Mercado Municipal de São Paulo tem falhas em sistema anti-incêndio

Problemas incluem telhado, corredores e rota de fuga; há água perto de circuitos elétricos

Com vazamento de água no mesmo lugar em que há dispositivos elétricos, o Mercado Municipal, cartão-postal da cidade de São Paulo, acumula descumprimentos a normas mínimas de proteção contra incêndio. Segundo especialistas, os problemas colocam em risco a segurança de quem frequenta o local. Apesar de ter quase 90 anos e receber cerca de 50 000 pessoas por semana, o edifício não tem o Auto de Vistoria do Corpo de Bombeiros (AVCB). Esse documento é exigido por lei que atesta se o local está regular perante o órgão.

Irregularidades de segurança foram constatadas em relatório de 2018, obtido pelo jornal O Estado de S. Paulo por meio da Lei de Acesso à Informação, e em documento publicado pela prefeitura na internet, por causa da consulta pública sobre o edital para concessão do espaço. A Prefeitura diz que já está verificando e resolvendo todos problemas citados nos relatórios para conseguir o auto de vistoria dos Bombeiros.

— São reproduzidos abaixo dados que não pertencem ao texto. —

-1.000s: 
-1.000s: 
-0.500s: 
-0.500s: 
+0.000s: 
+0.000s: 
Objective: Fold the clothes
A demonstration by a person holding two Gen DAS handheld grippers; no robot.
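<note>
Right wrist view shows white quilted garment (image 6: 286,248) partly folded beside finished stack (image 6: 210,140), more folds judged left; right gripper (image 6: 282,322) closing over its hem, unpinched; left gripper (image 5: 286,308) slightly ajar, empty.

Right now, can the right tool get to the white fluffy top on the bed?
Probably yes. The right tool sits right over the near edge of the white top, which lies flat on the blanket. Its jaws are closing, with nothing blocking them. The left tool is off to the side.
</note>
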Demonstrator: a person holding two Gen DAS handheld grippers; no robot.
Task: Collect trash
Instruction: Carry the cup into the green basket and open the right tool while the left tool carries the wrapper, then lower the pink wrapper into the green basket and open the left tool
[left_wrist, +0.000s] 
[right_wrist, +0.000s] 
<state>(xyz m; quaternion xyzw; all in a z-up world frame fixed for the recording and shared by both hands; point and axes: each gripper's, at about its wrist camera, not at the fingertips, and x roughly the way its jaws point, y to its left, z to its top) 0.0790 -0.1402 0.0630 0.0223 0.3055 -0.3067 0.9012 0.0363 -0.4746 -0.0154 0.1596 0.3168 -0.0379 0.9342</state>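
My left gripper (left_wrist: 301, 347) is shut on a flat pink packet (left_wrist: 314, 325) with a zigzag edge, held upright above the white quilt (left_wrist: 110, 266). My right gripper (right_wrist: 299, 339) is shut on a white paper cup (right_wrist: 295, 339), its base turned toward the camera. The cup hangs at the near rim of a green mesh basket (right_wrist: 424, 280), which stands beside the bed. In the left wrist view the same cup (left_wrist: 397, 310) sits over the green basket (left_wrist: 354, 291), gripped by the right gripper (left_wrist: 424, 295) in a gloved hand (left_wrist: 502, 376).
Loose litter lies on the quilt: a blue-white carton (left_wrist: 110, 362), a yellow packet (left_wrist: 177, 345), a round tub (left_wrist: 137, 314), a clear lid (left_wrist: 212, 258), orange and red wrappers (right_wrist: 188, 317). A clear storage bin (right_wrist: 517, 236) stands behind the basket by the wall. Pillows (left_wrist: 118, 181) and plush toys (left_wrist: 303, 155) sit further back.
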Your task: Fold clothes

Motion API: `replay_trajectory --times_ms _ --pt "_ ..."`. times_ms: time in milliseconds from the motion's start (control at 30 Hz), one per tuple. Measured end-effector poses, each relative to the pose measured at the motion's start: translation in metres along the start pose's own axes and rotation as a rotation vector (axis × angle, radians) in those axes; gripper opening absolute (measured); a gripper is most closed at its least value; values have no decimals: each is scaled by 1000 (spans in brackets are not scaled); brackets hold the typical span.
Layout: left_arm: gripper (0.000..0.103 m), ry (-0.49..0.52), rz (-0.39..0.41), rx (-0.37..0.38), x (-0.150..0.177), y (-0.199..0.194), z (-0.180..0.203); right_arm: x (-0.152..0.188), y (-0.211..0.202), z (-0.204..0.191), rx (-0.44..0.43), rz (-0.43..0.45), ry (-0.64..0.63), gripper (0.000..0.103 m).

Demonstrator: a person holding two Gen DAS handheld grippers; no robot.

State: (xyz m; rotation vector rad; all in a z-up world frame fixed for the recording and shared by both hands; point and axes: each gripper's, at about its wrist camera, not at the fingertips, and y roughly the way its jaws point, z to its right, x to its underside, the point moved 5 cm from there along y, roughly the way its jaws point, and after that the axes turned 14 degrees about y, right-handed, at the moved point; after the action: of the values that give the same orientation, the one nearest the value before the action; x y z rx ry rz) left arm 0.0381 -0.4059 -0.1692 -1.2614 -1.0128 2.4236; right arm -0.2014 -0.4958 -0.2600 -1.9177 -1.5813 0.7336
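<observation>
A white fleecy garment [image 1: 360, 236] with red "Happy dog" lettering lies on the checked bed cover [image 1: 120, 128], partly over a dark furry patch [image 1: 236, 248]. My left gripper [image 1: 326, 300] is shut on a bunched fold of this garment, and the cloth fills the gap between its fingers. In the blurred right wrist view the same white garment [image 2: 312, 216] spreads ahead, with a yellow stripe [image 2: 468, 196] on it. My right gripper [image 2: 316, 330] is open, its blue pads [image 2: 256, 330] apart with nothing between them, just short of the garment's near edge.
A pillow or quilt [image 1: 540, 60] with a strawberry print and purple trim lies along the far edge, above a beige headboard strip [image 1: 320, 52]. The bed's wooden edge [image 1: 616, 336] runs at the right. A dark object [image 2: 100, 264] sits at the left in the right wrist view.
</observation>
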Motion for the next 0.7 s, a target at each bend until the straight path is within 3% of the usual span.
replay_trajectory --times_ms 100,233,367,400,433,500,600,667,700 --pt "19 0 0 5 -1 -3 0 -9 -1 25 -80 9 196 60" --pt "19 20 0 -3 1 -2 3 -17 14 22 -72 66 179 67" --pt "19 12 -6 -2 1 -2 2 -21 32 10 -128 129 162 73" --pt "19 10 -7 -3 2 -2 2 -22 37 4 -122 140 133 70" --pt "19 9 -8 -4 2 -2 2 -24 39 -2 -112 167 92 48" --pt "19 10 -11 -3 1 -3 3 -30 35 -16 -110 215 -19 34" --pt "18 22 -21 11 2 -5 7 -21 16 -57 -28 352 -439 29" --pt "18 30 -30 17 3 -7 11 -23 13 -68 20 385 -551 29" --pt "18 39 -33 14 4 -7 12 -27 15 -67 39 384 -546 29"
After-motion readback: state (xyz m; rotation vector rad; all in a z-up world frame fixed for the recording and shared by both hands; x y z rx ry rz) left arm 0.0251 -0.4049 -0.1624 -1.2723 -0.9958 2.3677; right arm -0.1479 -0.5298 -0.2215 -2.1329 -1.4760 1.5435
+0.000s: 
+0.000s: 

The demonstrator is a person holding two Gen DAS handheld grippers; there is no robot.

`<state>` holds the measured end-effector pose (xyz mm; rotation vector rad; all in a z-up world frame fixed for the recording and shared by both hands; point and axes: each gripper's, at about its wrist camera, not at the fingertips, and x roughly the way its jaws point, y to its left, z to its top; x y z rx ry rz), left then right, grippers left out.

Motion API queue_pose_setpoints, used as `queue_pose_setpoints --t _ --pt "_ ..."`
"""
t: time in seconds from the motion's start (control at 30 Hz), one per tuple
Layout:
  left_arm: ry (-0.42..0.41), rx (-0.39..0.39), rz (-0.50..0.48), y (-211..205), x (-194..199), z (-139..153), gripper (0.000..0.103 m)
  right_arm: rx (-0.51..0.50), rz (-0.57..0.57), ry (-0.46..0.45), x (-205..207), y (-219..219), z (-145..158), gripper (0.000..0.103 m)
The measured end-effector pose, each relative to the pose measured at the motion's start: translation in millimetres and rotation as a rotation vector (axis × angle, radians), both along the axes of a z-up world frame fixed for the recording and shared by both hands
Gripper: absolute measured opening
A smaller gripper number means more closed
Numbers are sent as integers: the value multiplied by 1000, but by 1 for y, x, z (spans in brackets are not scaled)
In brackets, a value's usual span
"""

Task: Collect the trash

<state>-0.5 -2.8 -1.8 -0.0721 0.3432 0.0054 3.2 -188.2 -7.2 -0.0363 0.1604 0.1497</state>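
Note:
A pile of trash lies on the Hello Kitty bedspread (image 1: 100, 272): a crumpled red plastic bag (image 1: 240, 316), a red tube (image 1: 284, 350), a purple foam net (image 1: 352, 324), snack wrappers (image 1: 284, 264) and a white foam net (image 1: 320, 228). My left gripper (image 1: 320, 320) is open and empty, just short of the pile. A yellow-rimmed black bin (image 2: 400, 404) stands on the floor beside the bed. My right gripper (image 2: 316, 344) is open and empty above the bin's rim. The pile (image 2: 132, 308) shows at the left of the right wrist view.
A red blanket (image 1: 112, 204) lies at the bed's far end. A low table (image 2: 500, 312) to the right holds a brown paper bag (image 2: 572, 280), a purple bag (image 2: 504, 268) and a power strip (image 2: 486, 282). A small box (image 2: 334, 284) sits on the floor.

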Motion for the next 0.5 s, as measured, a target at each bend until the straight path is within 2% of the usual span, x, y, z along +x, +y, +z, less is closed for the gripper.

Entre os problemas mais críticos no Mercadão está a ausência de brigada de incêndio treinada para operar extintores e hidrantes ou gerenciar o abandono do local em caso de eventual sinistro. “A brigada deve existir para ‘reagir’ ao incêndio, usando os equipamentos lá implantados”, diz o coronel da reserva dos Bombeiros e pesquisador da Universidade de São Paulo (USP) Walter Negrisolo. “Se a brigada não existe, isto é, não há pessoas treinadas, os extintores e os hidrantes tornam-se inoperantes, meros enfeites.”

O relatório coloca os brigadistas responsáveis pelas duas funções (de operação e gerenciamento de abandono), mas Negrisolo diz que são equipes diferentes. “Alguém que seja treinado para usar equipamentos e combater um incêndio, na situação de sinistro, deverá cumprir essa função e, enquanto estiver desempenhando, não terá como fazer outra atividade”, afirma ele. “Ou combate o incêndio ou auxilia o abandono.”

Por um período, o sistema de alarme também chegou a ficar inoperante, considerada falha gravíssima. A prefeitura diz já ter resolvido esse problema. A falta de sinalização adequada das rotas de fuga e de iluminação de emergência são outras irregularidades encontradas. “É preciso considerar que há um fluxo enorme de pessoas lá, e muitas desconhecem as rotas de fuga e não estão familiarizadas com a instalação”, disse engenheiro eletricista e especialista em proteção contra incêndio Marcos Kahn.

Nos últimos meses, o Brasil teve dois graves episódios de incêndio, em que ficou mais evidente a fragilidade dos sistemas de prevenção e fiscalização. O primeiro foi o do Museu Nacional, mais antigo centro de ciência do País, consumido pelo fogo em setembro. O segundo foi a tragédia no Ninho do Urubu, em fevereiro, quando morreram dez jovens atletas da categoria de base do Flamengo. Em 2017, um incêndio destruiu mais da metade do Mercado de Santo Amaro, zona sul paulistana.